--- Material shown Enclosed Below ---

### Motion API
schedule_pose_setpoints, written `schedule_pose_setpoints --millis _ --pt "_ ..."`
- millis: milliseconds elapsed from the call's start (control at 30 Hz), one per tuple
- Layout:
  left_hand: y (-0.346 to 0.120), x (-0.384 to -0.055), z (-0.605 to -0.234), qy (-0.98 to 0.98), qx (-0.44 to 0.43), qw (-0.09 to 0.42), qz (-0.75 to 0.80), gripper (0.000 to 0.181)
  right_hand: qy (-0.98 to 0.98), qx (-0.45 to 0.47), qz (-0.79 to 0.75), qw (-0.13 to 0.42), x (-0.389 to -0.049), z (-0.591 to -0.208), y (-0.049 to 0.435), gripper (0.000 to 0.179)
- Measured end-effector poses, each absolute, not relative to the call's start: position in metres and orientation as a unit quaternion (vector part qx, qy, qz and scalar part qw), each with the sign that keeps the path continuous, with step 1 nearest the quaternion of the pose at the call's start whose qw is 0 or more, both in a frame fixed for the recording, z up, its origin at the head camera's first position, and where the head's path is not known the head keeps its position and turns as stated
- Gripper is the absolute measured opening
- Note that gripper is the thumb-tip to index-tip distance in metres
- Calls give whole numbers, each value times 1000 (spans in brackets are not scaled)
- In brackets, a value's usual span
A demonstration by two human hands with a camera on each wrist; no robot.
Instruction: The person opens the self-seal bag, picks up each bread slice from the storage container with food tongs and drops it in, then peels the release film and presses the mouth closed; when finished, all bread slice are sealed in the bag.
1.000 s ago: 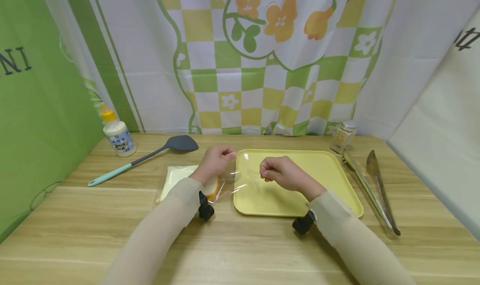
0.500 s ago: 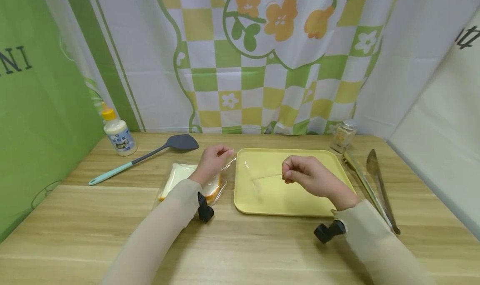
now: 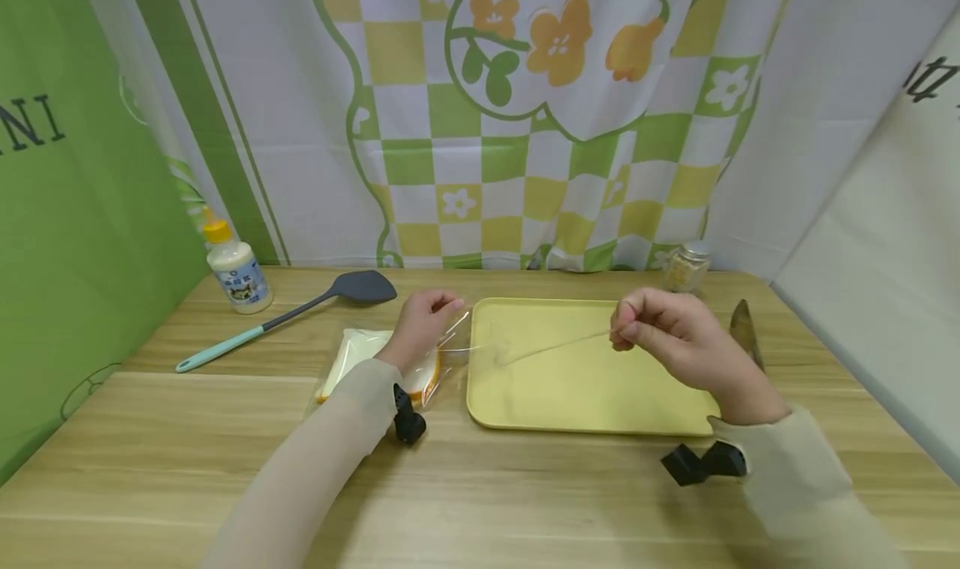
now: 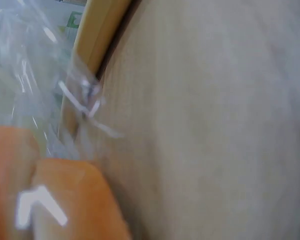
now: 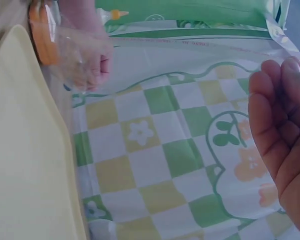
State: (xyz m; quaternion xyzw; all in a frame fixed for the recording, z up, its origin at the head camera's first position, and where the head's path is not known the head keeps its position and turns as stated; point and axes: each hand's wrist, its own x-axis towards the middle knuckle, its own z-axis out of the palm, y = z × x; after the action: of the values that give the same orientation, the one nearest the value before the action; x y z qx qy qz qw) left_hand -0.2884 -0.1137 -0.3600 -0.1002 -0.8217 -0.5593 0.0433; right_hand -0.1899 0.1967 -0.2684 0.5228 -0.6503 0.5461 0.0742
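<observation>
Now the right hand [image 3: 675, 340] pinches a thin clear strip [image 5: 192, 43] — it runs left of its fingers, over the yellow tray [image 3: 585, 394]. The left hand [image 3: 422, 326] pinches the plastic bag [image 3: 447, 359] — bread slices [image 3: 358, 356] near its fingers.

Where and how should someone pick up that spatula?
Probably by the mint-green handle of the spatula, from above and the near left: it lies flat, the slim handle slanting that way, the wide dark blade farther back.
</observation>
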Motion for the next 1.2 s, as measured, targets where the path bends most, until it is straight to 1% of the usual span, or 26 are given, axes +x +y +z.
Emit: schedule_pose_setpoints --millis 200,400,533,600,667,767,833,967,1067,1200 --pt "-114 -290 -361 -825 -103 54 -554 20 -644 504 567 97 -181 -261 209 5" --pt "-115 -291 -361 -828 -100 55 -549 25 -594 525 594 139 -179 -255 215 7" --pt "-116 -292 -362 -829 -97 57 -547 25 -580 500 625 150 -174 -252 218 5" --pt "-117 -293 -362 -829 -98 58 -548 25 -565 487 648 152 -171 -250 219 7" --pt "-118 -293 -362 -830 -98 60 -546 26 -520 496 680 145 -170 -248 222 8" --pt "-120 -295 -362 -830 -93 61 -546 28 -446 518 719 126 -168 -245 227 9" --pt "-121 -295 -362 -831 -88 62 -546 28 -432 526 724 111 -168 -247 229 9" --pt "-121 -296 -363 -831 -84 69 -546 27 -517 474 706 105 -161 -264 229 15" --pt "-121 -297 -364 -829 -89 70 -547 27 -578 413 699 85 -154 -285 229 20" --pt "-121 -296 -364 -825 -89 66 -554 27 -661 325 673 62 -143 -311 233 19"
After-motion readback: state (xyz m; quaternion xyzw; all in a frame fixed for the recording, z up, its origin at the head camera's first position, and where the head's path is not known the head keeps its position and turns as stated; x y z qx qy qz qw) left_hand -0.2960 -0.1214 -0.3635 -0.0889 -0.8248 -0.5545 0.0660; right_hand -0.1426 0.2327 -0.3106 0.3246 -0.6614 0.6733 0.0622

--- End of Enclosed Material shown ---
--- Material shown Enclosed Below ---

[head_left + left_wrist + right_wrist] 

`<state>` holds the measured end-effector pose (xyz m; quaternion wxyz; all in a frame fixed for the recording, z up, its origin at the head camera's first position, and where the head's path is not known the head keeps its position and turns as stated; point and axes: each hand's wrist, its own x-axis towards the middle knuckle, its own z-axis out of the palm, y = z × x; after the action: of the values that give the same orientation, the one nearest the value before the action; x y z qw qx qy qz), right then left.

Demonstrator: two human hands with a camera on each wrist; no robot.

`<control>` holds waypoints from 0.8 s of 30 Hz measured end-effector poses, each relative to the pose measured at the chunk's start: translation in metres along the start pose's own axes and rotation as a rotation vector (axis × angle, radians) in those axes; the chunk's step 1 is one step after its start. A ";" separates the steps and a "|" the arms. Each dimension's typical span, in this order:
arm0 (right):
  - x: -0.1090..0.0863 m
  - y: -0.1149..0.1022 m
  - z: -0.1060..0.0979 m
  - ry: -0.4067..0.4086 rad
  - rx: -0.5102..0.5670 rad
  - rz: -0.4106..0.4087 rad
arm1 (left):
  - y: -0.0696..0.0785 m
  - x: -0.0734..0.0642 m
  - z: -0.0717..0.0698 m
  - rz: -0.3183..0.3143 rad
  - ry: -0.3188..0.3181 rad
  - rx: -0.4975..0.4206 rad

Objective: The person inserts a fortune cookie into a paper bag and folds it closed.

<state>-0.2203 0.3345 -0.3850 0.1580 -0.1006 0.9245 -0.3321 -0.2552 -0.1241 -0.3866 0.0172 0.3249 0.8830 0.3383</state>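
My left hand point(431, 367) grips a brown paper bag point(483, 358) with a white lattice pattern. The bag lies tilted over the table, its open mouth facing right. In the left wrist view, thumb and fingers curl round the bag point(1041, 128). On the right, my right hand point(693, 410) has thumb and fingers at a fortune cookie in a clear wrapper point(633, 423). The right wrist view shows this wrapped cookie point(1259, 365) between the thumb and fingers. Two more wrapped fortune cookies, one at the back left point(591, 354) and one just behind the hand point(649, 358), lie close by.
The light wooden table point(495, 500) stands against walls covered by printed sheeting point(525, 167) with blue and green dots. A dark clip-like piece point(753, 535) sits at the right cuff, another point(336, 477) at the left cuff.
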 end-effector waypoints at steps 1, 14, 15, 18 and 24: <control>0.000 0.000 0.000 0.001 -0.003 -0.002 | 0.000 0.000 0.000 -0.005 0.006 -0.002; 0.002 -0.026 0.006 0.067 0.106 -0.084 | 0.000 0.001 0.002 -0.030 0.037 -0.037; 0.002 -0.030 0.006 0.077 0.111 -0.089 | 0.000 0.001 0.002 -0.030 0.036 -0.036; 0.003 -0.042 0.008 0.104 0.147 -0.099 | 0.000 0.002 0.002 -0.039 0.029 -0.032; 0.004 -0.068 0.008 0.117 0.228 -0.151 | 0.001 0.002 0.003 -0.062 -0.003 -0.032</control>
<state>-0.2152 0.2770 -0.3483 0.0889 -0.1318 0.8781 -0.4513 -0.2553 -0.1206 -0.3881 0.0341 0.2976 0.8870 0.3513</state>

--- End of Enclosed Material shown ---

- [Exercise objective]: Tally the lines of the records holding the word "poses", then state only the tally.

- [Exercise output]: 2